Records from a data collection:
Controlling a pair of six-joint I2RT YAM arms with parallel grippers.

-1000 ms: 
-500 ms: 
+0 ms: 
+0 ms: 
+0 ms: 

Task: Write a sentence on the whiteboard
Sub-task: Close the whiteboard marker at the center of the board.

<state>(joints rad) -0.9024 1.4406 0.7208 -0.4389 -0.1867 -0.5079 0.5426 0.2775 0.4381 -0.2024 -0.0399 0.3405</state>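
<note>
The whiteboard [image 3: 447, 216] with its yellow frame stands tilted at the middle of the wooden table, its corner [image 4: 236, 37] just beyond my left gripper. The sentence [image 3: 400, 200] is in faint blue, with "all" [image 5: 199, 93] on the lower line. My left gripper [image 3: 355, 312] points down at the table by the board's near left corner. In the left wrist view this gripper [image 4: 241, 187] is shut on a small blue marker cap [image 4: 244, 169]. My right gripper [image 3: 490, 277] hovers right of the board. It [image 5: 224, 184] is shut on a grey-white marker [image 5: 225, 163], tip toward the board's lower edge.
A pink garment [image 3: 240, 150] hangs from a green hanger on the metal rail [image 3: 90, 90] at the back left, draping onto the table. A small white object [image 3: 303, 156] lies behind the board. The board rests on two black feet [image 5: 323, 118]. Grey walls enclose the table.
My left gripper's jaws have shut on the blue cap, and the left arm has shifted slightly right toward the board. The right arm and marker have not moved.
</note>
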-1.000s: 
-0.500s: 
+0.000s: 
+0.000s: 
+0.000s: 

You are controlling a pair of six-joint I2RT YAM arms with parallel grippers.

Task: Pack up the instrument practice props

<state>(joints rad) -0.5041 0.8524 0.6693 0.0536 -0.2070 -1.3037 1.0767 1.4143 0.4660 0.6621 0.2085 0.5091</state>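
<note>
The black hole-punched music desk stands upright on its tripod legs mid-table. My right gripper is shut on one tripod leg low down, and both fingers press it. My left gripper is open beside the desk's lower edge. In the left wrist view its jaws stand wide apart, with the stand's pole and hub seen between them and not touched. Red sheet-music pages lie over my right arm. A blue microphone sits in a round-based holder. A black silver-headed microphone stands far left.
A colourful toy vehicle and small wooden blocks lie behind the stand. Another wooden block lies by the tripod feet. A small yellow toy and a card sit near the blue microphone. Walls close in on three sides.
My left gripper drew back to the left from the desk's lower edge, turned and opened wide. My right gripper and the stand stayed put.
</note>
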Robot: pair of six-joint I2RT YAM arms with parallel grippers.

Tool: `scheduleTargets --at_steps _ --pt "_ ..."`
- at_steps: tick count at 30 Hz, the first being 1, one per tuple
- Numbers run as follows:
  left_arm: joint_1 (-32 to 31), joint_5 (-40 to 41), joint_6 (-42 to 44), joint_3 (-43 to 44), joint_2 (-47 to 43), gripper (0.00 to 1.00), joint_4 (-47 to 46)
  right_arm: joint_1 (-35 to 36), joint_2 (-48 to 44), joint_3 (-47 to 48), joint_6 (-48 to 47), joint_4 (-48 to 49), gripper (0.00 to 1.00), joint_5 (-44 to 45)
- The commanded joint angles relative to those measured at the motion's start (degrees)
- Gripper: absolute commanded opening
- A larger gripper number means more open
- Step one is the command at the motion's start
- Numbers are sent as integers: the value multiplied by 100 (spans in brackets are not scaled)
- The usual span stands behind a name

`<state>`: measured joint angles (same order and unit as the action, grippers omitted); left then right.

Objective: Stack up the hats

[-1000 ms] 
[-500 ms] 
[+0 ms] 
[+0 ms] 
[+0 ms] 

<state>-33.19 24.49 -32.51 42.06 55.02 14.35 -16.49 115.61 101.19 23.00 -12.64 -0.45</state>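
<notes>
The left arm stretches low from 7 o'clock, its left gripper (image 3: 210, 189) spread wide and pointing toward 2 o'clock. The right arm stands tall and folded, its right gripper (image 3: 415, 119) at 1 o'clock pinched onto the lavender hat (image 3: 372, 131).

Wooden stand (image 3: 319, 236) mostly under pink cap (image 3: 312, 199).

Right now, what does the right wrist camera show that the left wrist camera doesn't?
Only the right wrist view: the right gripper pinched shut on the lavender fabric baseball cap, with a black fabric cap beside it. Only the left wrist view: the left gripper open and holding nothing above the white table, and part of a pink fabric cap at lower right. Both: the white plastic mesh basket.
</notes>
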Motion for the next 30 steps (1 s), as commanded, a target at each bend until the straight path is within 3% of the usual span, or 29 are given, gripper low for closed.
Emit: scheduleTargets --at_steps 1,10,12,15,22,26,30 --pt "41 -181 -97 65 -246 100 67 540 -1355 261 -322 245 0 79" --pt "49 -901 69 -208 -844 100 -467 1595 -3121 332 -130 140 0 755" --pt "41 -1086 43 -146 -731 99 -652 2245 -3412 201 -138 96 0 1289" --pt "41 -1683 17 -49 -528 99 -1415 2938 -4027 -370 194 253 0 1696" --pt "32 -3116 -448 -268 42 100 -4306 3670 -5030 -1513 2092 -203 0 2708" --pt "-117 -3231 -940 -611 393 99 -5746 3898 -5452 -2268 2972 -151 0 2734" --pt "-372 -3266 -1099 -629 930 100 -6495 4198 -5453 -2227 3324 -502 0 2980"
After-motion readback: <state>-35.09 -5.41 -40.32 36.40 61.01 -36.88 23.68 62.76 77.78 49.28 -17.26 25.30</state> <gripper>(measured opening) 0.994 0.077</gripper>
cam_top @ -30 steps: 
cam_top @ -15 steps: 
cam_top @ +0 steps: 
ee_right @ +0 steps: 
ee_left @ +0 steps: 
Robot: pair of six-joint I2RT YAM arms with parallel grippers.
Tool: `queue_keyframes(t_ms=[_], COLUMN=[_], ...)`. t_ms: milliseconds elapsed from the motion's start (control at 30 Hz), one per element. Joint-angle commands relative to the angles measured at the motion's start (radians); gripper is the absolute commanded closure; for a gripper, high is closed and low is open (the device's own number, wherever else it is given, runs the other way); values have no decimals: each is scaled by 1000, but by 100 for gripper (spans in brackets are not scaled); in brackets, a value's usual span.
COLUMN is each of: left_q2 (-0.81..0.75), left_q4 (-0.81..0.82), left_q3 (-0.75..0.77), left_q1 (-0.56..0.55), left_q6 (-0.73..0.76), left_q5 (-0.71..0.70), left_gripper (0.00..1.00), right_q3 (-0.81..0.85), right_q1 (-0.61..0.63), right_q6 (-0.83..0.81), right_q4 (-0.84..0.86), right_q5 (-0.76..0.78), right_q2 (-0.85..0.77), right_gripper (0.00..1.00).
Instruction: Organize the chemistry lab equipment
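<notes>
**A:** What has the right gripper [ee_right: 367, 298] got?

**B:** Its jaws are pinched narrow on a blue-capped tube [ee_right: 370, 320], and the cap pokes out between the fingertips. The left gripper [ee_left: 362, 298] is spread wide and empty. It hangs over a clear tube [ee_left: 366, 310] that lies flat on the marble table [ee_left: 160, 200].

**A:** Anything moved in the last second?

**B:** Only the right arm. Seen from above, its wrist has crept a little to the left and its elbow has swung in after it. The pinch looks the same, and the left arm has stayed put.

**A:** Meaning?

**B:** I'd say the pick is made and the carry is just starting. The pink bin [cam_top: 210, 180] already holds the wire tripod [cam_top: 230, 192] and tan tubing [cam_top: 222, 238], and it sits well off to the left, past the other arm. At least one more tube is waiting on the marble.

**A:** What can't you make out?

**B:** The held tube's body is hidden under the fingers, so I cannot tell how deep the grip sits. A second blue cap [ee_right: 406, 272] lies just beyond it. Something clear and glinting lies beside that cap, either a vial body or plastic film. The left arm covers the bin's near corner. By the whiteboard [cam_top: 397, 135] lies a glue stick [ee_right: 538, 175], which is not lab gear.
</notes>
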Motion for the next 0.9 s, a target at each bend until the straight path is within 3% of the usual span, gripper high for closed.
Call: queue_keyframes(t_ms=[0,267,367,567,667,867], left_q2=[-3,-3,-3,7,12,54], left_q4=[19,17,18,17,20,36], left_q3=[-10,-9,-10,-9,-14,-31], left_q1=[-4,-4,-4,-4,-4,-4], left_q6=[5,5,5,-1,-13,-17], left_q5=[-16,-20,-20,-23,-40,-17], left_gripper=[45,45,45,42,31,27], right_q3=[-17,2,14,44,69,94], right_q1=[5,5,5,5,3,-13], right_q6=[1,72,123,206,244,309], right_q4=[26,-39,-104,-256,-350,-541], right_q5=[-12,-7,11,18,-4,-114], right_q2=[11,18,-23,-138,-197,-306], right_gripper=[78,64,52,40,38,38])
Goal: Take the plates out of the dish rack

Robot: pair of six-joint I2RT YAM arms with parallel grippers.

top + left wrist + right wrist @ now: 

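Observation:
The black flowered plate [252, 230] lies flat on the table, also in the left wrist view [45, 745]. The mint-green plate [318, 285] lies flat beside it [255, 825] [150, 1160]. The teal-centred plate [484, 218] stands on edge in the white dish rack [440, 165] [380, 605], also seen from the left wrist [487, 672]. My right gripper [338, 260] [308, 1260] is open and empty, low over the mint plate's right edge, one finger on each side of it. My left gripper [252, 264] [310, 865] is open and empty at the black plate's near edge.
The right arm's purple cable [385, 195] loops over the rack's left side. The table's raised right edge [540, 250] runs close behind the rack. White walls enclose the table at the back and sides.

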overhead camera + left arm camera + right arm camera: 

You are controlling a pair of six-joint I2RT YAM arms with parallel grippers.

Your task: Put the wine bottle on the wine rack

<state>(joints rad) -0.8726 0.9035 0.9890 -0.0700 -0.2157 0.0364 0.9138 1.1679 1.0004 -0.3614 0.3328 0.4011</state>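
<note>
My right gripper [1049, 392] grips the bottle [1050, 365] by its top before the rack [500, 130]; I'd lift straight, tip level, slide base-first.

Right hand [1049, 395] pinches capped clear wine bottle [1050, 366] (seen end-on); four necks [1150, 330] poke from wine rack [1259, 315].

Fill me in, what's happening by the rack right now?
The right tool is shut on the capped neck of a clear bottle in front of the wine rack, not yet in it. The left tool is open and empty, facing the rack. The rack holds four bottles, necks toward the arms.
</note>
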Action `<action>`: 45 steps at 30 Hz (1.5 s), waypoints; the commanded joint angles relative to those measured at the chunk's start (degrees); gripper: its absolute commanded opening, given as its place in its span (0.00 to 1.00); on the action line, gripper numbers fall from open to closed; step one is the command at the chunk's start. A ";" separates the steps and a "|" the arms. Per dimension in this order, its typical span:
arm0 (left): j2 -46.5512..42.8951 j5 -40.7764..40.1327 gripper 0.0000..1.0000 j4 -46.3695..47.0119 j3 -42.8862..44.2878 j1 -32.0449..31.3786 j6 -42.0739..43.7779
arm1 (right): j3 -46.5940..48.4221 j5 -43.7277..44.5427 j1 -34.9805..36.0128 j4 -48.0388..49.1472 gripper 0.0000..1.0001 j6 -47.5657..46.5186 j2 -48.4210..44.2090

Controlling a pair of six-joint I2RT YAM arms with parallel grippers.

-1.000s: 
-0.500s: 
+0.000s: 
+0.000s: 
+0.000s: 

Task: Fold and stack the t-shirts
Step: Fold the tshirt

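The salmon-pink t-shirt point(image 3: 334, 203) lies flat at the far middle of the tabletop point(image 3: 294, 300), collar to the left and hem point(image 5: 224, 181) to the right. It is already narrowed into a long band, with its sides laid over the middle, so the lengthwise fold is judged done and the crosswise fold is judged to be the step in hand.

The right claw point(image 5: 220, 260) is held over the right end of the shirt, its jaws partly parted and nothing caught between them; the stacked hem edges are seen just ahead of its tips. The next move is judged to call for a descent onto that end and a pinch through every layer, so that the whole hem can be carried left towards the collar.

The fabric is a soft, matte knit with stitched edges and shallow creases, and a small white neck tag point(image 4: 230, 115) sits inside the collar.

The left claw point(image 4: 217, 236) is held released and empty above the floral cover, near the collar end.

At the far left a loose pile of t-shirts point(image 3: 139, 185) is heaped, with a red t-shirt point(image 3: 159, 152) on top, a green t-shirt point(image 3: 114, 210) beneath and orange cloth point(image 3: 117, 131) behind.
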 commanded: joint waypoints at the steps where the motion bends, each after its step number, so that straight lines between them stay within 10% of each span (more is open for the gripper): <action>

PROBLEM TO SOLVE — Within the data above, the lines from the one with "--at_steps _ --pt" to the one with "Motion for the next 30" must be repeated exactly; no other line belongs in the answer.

SOLVED EXERCISE —
Tool: `scheduleTargets --at_steps _ --pt "_ ..."`
- at_steps: tick count at 30 Hz, the first being 1, one per tuple
- Numbers run as follows:
  left_arm: joint_1 (-32 to 31), joint_5 (-40 to 41), joint_6 (-42 to 44), joint_3 (-43 to 44), joint_2 (-47 to 43), gripper (0.00 to 1.00), joint_4 (-47 to 46)
  right_arm: joint_1 (-35 to 36), joint_2 (-48 to 44), joint_3 (-47 to 48), joint_6 (-48 to 47), joint_4 (-48 to 49), gripper (0.00 to 1.00), joint_5 (-44 to 45)
- The commanded joint angles relative to those measured at the motion's start (degrees)
- Gripper: absolute commanded opening
- A larger gripper number means more open
- Step one is the command at the motion's start
- Numbers are sent as integers: the value multiplied by 100 (spans in brackets are not scaled)
- The usual span stands behind a name

`<state>`: measured joint angles (same order and unit as the action, grippers omitted); left then right.

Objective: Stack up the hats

[-1000 ms] 
[-500 ms] 
[+0 ms] 
[+0 ms] 
[+0 ms] 

<state>-33.19 24.49 -32.51 42.06 55.02 14.35 -16.49 115.61 101.19 23.00 -12.64 -0.45</state>
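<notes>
The left arm stretches low from 7 o'clock, its left gripper (image 3: 210, 189) spread wide and pointing toward 2 o'clock. The right arm stands tall and folded, its right gripper (image 3: 415, 119) at 1 o'clock pinched onto the lavender hat (image 3: 372, 131).

Wooden stand (image 3: 319, 236) mostly under pink cap (image 3: 312, 199).

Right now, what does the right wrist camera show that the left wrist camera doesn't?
Only the right wrist view: the right gripper pinched shut on the lavender fabric baseball cap, with a black fabric cap beside it. Only the left wrist view: the left gripper open and holding nothing above the white table, and part of a pink fabric cap at lower right. Both: the white plastic mesh basket.
</notes>
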Motion for the next 30 steps (1 s), as commanded, a target at each bend until the straight path is within 3% of the usual span, or 29 are given, gripper low for closed.

The exercise is now done.